Data Growth
The Internet, data tracking systems, and compliance requirements
is driving data volume growth at alarming rates. On average, data
volumes double every nine months, twice as fast as Moore's Law governing
the growth in computer processing power.
This widening gap between computing power and data growth is compounded
by the increasing need for in-depth analysis, as organisations move
from standard reporting toward interactive ad hoc BI, predictive
analysis and the need for near real-time results.
This rapid growth in database size has to date been managed with
very expensive and consistent upgrading of hardware and software.
However, this trend can no longer keep up with the demands of the
business. In addition, the economic impact of this approach is unfavourable.
Todays businesses need a new approach to data warehousing infrastructure
that is both specific and flexible.
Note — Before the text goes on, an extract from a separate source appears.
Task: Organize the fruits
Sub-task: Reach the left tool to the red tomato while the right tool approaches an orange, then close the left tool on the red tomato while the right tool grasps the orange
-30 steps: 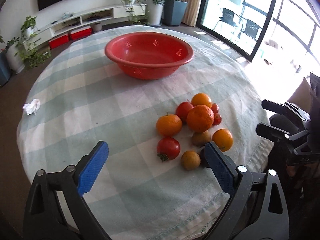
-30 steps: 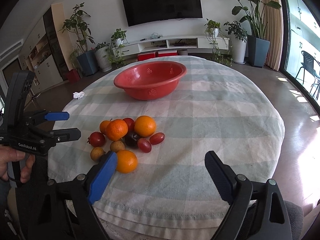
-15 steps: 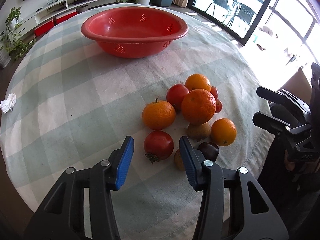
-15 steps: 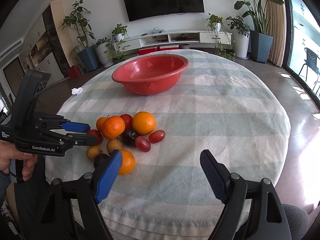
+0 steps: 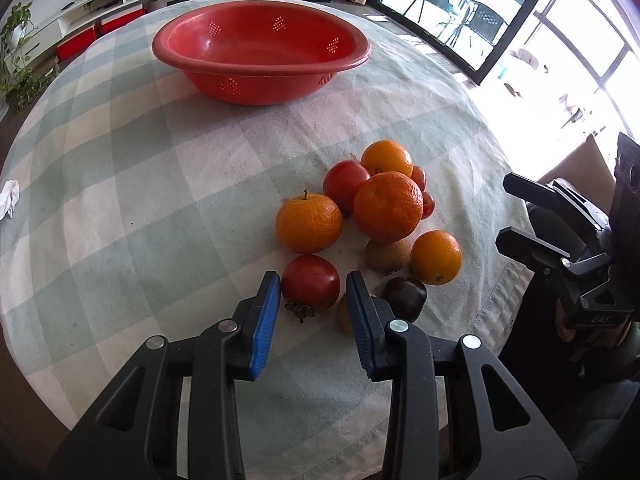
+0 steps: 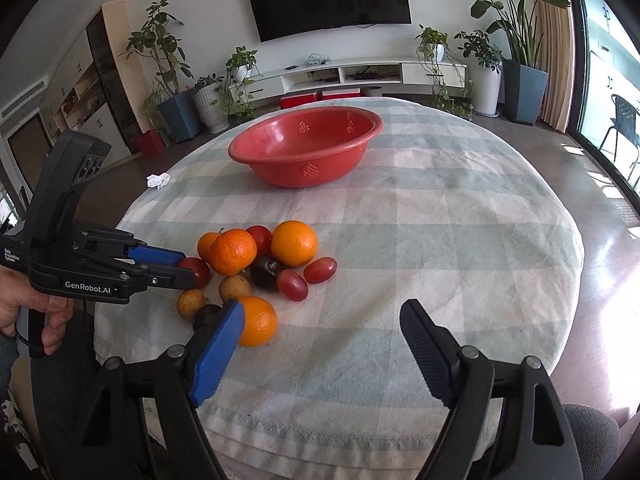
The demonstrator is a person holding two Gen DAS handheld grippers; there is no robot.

Not only must it meet the demands
of the busienss, it must also be easy to deploy and compatible with
the customer's existing BI applications and infrastructure.
Demands of BI Infrastructure
Current State of BI
The current BI infrastructure is a collection of hardware, software
and storage:
- Database Management System [DBMS] - transaction
processing, holding several hundred megabytes worth of records
with a few internal users. DBMS has been improved in increasingly
complex layers to support terabyte-sized databases and evolving
SQL definition.
- Hardware/Operating System - a clustered set
of generic boxes optimized for everything from mathematical queries
to genome investigation.
- Generic File Systems - manage and serve data
for a variety of applications.
Not one of these disparate capabilities has kept pace with database
volumes, complexity or performance demands, in spite of attempts
such as:
DBMS grid management - adds another layer to already complex DBMS
Increasingly complex SMP boxes and storage area network [SAN] and
network attached storage [NAS] designed to improve transactional
workloads but have delivered only incremental benefits in the BI
space.
Grid and blade architectural improvements - developed for transaction
systems, and do not meet the demands of BI
Adding more hardware is NOT the answer to growing BI problems.
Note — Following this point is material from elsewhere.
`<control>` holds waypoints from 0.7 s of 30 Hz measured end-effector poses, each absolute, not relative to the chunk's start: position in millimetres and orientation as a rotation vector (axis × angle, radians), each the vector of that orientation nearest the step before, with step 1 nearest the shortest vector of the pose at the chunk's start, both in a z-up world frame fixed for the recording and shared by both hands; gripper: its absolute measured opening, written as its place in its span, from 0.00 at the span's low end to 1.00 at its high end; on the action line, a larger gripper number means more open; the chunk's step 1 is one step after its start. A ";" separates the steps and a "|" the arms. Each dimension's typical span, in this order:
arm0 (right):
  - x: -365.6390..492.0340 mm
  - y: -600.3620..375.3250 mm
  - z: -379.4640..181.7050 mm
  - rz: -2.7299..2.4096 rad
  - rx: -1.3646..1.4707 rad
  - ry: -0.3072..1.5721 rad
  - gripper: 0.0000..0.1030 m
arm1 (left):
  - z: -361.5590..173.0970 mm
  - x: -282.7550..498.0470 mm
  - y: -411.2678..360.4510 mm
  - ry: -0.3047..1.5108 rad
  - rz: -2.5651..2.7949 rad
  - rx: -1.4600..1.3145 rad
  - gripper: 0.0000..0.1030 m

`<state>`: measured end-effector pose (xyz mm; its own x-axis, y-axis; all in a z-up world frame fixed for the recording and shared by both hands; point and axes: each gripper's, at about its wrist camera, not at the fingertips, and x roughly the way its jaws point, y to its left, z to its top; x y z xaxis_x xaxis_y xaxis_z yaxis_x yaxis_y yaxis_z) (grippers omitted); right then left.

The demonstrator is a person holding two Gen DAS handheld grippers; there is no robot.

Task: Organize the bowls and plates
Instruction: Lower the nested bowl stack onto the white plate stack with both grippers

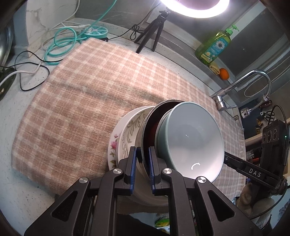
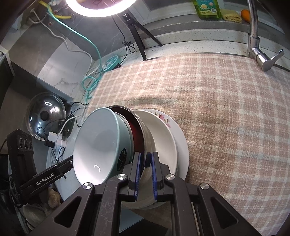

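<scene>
Plaid cloth (image 1: 87, 101) covered the speckled counter (image 1: 16, 181). Ring light (image 1: 195, 9) on black tripod (image 1: 152, 34) stood behind it. Green soap bottle (image 1: 213, 45) and orange fruit (image 1: 224, 74) sat on the ledge beside the chrome faucet (image 1: 241, 85). Teal cable (image 1: 61, 43) lay coiled; pot lid (image 2: 45, 116) leaned nearby.

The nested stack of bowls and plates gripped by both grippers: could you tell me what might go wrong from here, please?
1. The pale teal bowl sits loose and tilted in the steel bowl; it might slide out.
2. Both the left gripper and the right gripper pinch only the steel rim; the white bowl and floral plate beneath may drop.
</scene>
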<state>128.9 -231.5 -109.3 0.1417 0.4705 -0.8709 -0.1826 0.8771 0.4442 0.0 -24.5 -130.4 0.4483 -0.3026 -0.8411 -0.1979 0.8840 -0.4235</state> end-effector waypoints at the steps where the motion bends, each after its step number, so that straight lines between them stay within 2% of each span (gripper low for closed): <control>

Doing so requires constant tuning and optimising of user applications.
These systems are continually strained by Terabyte-scale databases.
In addition, such patchwork approaches are extremely difficult
and time-consuming to manage and maintain.
The current solution to this problem is a data
warehouse appliance. In a BI environment, a data warehouse appliance
is a machine capable of retrieving decision-support intelligence
from terabytes of data in seconds or minutes versus hours or days.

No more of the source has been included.